Report only how many lines in the material contain "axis".

★ ★ ★ ★ ★

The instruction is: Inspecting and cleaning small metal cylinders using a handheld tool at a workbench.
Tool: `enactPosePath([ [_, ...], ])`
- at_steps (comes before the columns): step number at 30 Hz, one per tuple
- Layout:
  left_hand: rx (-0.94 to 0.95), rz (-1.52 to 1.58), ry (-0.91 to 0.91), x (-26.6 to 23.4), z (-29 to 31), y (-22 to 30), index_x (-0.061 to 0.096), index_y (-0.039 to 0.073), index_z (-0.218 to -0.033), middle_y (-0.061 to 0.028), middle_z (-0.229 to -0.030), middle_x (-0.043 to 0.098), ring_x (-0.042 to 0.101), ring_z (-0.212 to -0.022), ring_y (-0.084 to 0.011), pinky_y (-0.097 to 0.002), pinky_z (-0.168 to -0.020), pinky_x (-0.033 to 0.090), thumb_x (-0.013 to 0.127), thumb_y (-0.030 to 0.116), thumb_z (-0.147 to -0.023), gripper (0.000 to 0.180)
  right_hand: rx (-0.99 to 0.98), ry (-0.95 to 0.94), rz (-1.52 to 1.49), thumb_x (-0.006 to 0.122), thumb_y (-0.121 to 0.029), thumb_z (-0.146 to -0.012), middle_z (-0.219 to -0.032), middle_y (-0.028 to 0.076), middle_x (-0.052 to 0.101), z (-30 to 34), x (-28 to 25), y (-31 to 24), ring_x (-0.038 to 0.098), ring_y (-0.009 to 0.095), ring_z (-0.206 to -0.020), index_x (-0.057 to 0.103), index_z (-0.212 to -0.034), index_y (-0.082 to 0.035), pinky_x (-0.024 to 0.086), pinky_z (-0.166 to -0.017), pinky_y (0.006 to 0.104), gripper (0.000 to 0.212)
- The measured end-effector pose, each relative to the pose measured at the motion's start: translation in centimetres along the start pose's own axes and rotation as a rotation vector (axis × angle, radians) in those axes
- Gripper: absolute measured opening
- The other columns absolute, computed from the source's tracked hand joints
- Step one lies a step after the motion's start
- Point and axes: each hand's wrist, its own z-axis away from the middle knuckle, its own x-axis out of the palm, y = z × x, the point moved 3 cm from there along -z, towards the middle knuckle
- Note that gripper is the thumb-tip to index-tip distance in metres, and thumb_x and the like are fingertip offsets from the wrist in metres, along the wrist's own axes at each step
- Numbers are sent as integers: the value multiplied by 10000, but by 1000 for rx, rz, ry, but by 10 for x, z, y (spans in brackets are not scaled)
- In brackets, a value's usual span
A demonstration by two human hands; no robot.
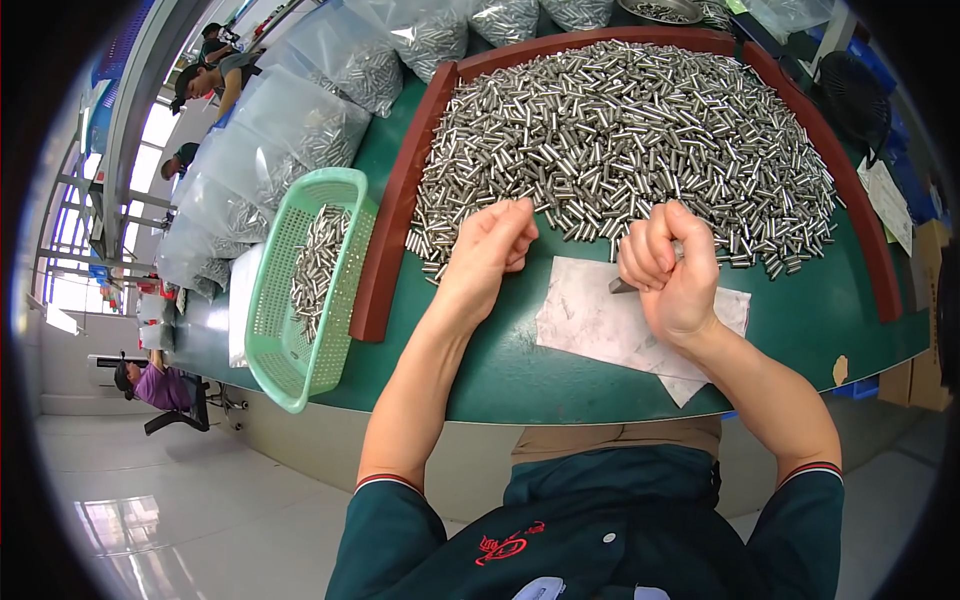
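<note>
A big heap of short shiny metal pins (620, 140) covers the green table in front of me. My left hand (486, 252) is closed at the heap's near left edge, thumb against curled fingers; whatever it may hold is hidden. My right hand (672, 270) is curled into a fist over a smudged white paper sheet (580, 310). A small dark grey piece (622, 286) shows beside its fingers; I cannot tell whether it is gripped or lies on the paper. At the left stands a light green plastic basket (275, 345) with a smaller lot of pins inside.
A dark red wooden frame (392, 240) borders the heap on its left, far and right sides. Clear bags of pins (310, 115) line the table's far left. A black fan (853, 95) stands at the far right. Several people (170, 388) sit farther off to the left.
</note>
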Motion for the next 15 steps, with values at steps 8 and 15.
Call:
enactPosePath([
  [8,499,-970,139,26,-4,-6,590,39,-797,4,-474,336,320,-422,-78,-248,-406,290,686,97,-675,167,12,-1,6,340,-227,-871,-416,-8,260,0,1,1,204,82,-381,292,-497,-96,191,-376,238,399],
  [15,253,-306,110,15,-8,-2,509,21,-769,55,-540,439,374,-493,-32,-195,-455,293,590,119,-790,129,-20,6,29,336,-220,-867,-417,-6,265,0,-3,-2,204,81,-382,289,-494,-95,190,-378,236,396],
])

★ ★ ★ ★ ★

TASK SOLUTION. 2